L'histoire :
Le 26 novembre 1969, trois hommes s’approchent avant l’aube d’une cabane de berger, dans le parc naturel du Simien, en Ethiopie. Ils sont dirigés par Nadew Woreta, un noir, ancien gardien-chef du parc naturel. Ils attendent patiemment que le troupeau de walias (bouquetins d’Abyssinie) apparaisse et font feu. Deux hommes sortent alors de la cabane en panique : le blanc George Brown, mandaté pour structurer la préservation naturelle du parc du Simien, et le noir Haylu Ayele. Dans la fusillade, Haylu est froidement abattu. Nadew Woreta et ses hommes repartent, sans scrupule. Nadew a en fait accompli sa vengeance, car 10 jours plus tôt, c’était un de ses hommes, Yeinater, qui mourrait d’une balle de fusil dans des conditions de braconnage similaires. Ces exactions se déroulent en marge d’un programme de préservation naturelle de la région, mis en place par le WWF, avec le soutien de l’empereur éthiopien Haïlé Sélassié. 6 mois plus tard, l’enquêteur Sebastian Gops fait un rapport circonstancié sur ces affaires et leurs tensions préalables, auprès d’un des directeurs du WWF, au siège de Morges (Suisse)…
Ce qu'on en pense sur la planète BD :
Cette BD-reportage porte le focus sur un sujet pour le moins méconnu, depuis notre prisme contemporain hexagonal.
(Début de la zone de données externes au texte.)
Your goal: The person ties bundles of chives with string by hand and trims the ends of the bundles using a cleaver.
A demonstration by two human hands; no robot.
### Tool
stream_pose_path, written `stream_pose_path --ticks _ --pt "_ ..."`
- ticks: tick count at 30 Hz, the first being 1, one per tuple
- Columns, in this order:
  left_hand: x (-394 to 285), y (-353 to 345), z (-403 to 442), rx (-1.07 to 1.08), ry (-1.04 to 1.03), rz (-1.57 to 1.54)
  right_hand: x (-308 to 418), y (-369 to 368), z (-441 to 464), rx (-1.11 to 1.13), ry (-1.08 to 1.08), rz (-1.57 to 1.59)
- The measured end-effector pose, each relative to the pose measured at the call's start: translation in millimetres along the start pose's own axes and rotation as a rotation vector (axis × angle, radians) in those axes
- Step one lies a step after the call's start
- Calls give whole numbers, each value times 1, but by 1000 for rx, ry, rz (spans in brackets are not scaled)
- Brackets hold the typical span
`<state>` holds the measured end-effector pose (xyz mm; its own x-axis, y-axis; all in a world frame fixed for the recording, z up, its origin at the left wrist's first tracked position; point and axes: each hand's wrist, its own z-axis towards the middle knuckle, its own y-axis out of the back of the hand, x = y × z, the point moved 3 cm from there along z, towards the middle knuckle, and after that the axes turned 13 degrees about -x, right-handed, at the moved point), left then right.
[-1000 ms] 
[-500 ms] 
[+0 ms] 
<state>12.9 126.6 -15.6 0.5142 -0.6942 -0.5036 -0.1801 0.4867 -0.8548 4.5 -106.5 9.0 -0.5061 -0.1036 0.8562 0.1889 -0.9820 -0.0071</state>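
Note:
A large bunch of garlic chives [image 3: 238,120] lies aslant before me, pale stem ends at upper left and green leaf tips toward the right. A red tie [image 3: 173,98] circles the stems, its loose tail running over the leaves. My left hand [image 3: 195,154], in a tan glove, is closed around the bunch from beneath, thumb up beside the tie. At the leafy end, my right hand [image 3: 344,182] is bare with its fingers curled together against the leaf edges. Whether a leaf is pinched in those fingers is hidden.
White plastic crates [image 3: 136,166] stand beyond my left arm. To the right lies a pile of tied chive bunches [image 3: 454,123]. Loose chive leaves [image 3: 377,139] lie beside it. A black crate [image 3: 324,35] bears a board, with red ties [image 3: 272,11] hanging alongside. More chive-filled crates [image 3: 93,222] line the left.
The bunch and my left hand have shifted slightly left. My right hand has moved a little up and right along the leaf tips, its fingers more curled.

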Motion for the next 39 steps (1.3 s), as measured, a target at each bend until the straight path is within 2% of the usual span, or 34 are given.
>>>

Au début des années 1960, un « projet spécial » africain était en effet lancé sous l’égide de l’empereur d’Ethiopie Haïlé Sélassié : créer des parcs de protection de la faune et la flore dans l’Est de l’Afrique, afin de lutter contre les extinctions des espèces, préserver les ressources et le patrimoine local de la modernisation et de l’aridité galopantes. Or ce point de départ a priori vertueux s’est rapidement mué en néocolonialisme vert, lorsque des barbouzes blancs issus d’organismes occidentaux s’en sont mêlés. Ils ont alors appliqué des méthodes radicales, obéissant à des réglementations iniques, afin de chasser de ces zones 14 millions d’agriculteurs et de bergers, et réintroduire artificiellement la faune sauvage. Au scénario, Guillaume Blanc, historien de l’environnement et de l’Afrique contemporaine, s’arrange quelque peu avec les faits authentiques (il remet tout dans l’ordre en postface), mais globalement, il retrace une histoire vraie. Sa narration découpée en 4 chapitres – autant que de protagonistes principaux – n’est certes pas toujours très limpide… notamment parce que le dessin encré et un peu rough de Chico est certes fort bien équilibré dans la composition des cadrages, mais peu précis dans le détail des personnages qu’il nous arrive de confondre. On retient de cette histoire d’écologie politique et colonialiste une leçon cynique : « Apprendre à naviguer ou partir ».